Jaber Al-Mubarak Al-Hamad Stadium (استاد جابر المبارك الصباح), formerly known as Sulaibikhat Stadium, is a football stadium in Sulaibikhat, Kuwait. It is the home stadium of Sulaibikhat SC. It was built on an area of 102 thousand square meters, and can accommodate 15,000 spectators. It is a part of a large sport venue renovation project to have better sports infrastructure in Kuwait. It was named after Jaber Al-Mubarak Al-Hamad Al-Sabah, the 7th prime minister of Kuwait.

== History ==
The stadium underwent heavy renovations starting in 2019. It was opened on 11 December 2024. The stadium has in its mezzanine offices for stadium management and a venue that fits around 100 people for conferences and media personnel. The first floor (2nd in the American system) is dedicated to VIP attendees, whereas the second floor contains the rooms of the commentators, 2 analysis studios, and 14 private rooms that offer a view of the match, each fitting about 8 to 10 spectators.
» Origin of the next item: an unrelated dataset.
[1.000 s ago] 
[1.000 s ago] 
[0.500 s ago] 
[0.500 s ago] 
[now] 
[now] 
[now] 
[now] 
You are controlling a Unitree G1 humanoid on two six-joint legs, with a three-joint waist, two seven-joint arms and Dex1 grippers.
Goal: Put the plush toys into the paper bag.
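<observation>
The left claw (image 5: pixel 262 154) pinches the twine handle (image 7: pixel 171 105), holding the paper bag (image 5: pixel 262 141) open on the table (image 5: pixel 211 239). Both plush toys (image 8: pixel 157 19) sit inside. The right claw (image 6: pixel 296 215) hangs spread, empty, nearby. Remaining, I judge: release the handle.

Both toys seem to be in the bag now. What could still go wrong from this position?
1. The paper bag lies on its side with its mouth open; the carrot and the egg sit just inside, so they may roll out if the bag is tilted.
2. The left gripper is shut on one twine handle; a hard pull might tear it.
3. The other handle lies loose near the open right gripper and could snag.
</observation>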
It is also the first stadium in Kuwait that only has a football pitch without any race tracks. It's also the first stadium to be designed to be similar to European stadiums.

== Features ==
The stadium includes several floors, the ground floor of which was allocated to rooms for players, referees, and administrators, two sports halls, a warm-up room, in addition to television and radio broadcasting rooms. The mezzanine was allocated for media conferences, a hall for media professionals that can accommodate 100 media professionals, and administrative offices. The first floor contains a spacious hall for important figures (VIP) that includes 98 seats, and the second floor contains special platforms for viewers with a distinctive view of the stadium with 14 rooms, including 200 seats, in addition to 2 analytical studios, and rooms for commentators.

Its floor was made of hybrid grass, which is a mixture of artificial and natural grass together. The stadium was built with a concrete structure and a metal structure, with an external cladding material (ATFE), which gives an aesthetic look to the building, is resistant to natural factors, and allows lighting at the same time. The materials used in most of them are environmentally friendly. There are 28 gates in the stadium, which operate with a security camera system, including a gate that operates with an electronic reservation system, another for medical emergencies, and a third for maintenance and services, in addition to external parking spaces for spectators’ vehicles.